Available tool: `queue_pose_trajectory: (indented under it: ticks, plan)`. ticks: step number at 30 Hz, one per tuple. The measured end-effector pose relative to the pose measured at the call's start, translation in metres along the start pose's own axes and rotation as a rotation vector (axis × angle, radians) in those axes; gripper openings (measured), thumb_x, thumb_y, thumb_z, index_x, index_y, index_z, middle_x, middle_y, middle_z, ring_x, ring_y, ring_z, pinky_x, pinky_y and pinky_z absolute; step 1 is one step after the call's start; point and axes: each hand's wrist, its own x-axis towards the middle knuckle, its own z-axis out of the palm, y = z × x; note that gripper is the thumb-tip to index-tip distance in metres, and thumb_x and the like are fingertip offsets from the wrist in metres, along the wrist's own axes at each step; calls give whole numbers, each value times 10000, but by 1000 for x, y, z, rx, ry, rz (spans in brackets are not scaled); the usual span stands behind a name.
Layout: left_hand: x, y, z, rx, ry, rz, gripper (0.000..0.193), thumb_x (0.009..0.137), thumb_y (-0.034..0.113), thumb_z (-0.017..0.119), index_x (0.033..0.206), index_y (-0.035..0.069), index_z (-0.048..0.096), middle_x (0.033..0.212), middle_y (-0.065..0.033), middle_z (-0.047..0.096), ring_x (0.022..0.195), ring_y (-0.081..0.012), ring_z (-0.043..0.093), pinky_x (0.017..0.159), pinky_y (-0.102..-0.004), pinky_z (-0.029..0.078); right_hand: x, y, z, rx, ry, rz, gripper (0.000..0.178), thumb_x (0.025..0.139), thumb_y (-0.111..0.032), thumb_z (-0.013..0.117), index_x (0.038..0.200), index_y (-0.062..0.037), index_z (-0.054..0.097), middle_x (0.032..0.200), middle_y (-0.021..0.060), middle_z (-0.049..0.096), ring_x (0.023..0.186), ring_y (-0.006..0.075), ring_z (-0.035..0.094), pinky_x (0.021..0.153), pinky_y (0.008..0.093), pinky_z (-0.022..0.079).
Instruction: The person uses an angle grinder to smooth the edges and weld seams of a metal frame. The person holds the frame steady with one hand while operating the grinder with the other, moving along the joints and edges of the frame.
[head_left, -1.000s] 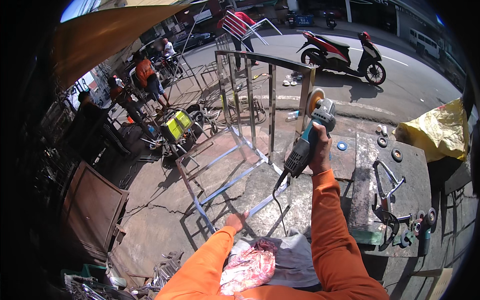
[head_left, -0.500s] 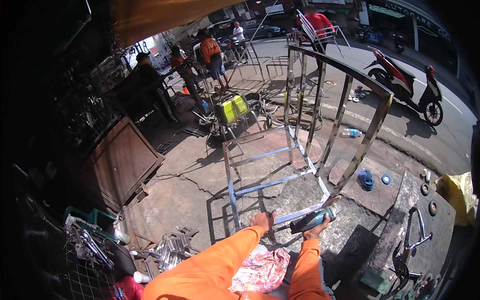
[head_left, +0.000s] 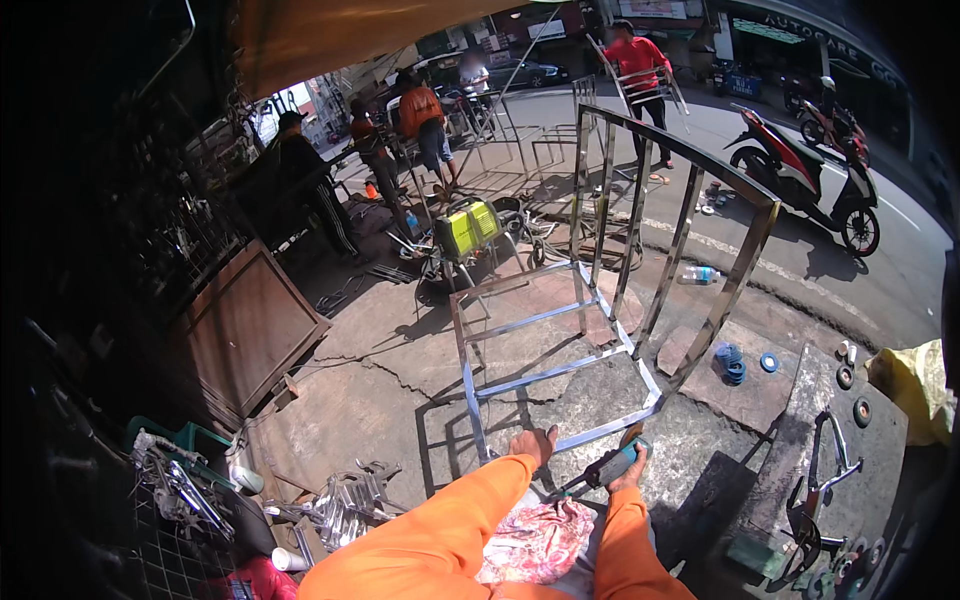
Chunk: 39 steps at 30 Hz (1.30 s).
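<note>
A shiny metal chair frame [head_left: 560, 378] with crossbars and a tall slatted back stands before me on the concrete. At its near rail, my left hand [head_left: 533, 446] is closed around the metal, thumb raised. My right hand [head_left: 630, 470] grips a teal and black angle grinder [head_left: 612, 464]. The grinder's disc [head_left: 632, 434] is by the near right corner of the frame; whether it touches the metal I cannot tell. Below my hands, a red and white patterned cloth [head_left: 540, 540] lies between my orange sleeves.
A grey bench [head_left: 800, 480] with discs and a bent metal part stands right. Left are a brown wooden panel [head_left: 250, 325] and a heap of metal pieces [head_left: 345, 508]. Beyond the frame sits a yellow-green machine [head_left: 468, 228]. A person in red [head_left: 640, 65] carries a metal frame near a parked scooter [head_left: 800, 170].
My right hand has drawn the grinder nearer and turned it, so its disc end points more away from me. The person in red has shifted, and another motorbike shows behind the scooter.
</note>
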Motion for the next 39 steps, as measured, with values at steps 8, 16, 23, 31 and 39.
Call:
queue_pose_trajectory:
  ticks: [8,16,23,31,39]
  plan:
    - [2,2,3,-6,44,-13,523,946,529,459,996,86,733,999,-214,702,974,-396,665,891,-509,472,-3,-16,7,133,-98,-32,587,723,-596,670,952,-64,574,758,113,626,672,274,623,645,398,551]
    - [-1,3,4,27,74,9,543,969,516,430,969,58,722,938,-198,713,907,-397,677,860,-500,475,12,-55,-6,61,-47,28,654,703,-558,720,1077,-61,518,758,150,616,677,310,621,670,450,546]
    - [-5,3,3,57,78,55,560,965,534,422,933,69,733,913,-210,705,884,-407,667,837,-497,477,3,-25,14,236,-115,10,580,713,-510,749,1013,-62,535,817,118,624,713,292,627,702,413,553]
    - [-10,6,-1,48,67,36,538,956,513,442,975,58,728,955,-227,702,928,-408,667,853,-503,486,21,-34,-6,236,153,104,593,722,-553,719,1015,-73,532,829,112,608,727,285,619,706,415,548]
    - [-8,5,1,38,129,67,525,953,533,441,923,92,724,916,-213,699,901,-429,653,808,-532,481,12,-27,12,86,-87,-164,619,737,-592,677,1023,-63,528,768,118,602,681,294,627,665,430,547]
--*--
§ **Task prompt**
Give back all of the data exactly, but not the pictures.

§ **Output below**
Available tool: `queue_pose_trajectory: (indented under it: ticks, plan)`. ticks: step number at 30 Hz, one per tuple. The measured end-effector pose relative to the pose measured at the call's start, translation in metres along the start pose's own axes and rotation as a rotation vector (axis × angle, radians) in those axes; gripper openings (measured), thumb_x, thumb_y, thumb_z, index_x, index_y, index_z, middle_x, middle_y, middle_z, ring_x, ring_y, ring_z, pinky_x, pinky_y and pinky_z absolute; step 1 is one step after the call's start; point and axes: each hand's wrist, its own x-axis towards the middle knuckle, its own z-axis out of the palm, y = z × x; note that gripper is the thumb-tip to index-tip distance in metres, and thumb_x and the like are fingertip offsets from the wrist in metres, along the wrist's own axes at each step; calls give whole numbers, each value times 10000, but by 1000 for x, y, z, rx, ry, rz (spans in brackets are not scaled); the usual span stands behind a name.
Layout: left_hand: x, y, z, rx, ry, rz, gripper (0.000..0.193), thumb_x (0.009..0.137), thumb_y (-0.034..0.113), thumb_z (-0.017..0.119), index_x (0.033..0.206), index_y (-0.035..0.069), index_z (-0.048..0.096), middle_x (0.033..0.212), middle_y (-0.065..0.033), middle_z (-0.047..0.096), ring_x (0.022..0.195), ring_y (-0.081..0.012), ring_z (-0.043..0.093), pinky_x (0.017..0.159), pinky_y (-0.102..-0.004), pinky_z (-0.029..0.078); right_hand: x, y, z, rx, ry, rz, gripper (0.000..0.178), thumb_x (0.025..0.139), thumb_y (-0.111..0.032), thumb_z (-0.013..0.117), index_x (0.038..0.200), index_y (-0.062..0.037), index_z (-0.054..0.097), middle_x (0.032..0.200), middle_y (-0.021..0.060), middle_z (-0.049..0.096), ring_x (0.023..0.186), ring_y (-0.006..0.075), ring_z (-0.035..0.094), pinky_x (0.021..0.153), pinky_y (0.008..0.093), pinky_z (-0.022..0.079).
Instruction: The person uses an angle grinder to smooth the edges and weld seams of a metal frame. The person holds the frame steady with one hand while operating the grinder with the other, moving along the joints and edges of the frame.
[head_left, -1.000s] 
[head_left, -0.500s] 
[head_left, +0.000s] 
Chunk: 39 steps at 30 Hz (1.30 s).
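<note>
A shiny metal chair frame [head_left: 560, 378] with crossbars and a tall slatted back stands before me on the concrete. At its near rail, my left hand [head_left: 533, 446] is closed around the metal, thumb raised. My right hand [head_left: 630, 470] grips a teal and black angle grinder [head_left: 612, 464]. The grinder's disc [head_left: 632, 434] is by the near right corner of the frame; whether it touches the metal I cannot tell. Below my hands, a red and white patterned cloth [head_left: 540, 540] lies between my orange sleeves.
A grey bench [head_left: 800, 480] with discs and a bent metal part stands right. Left are a brown wooden panel [head_left: 250, 325] and a heap of metal pieces [head_left: 345, 508]. Beyond the frame sits a yellow-green machine [head_left: 468, 228]. A person in red [head_left: 640, 65] carries a metal frame near a parked scooter [head_left: 800, 170].
My right hand has drawn the grinder nearer and turned it, so its disc end points more away from me. The person in red has shifted, and another motorbike shows behind the scooter.
</note>
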Motion for the next 39 steps, as measured, with values at steps 8, 16, 23, 31 and 39.
Call:
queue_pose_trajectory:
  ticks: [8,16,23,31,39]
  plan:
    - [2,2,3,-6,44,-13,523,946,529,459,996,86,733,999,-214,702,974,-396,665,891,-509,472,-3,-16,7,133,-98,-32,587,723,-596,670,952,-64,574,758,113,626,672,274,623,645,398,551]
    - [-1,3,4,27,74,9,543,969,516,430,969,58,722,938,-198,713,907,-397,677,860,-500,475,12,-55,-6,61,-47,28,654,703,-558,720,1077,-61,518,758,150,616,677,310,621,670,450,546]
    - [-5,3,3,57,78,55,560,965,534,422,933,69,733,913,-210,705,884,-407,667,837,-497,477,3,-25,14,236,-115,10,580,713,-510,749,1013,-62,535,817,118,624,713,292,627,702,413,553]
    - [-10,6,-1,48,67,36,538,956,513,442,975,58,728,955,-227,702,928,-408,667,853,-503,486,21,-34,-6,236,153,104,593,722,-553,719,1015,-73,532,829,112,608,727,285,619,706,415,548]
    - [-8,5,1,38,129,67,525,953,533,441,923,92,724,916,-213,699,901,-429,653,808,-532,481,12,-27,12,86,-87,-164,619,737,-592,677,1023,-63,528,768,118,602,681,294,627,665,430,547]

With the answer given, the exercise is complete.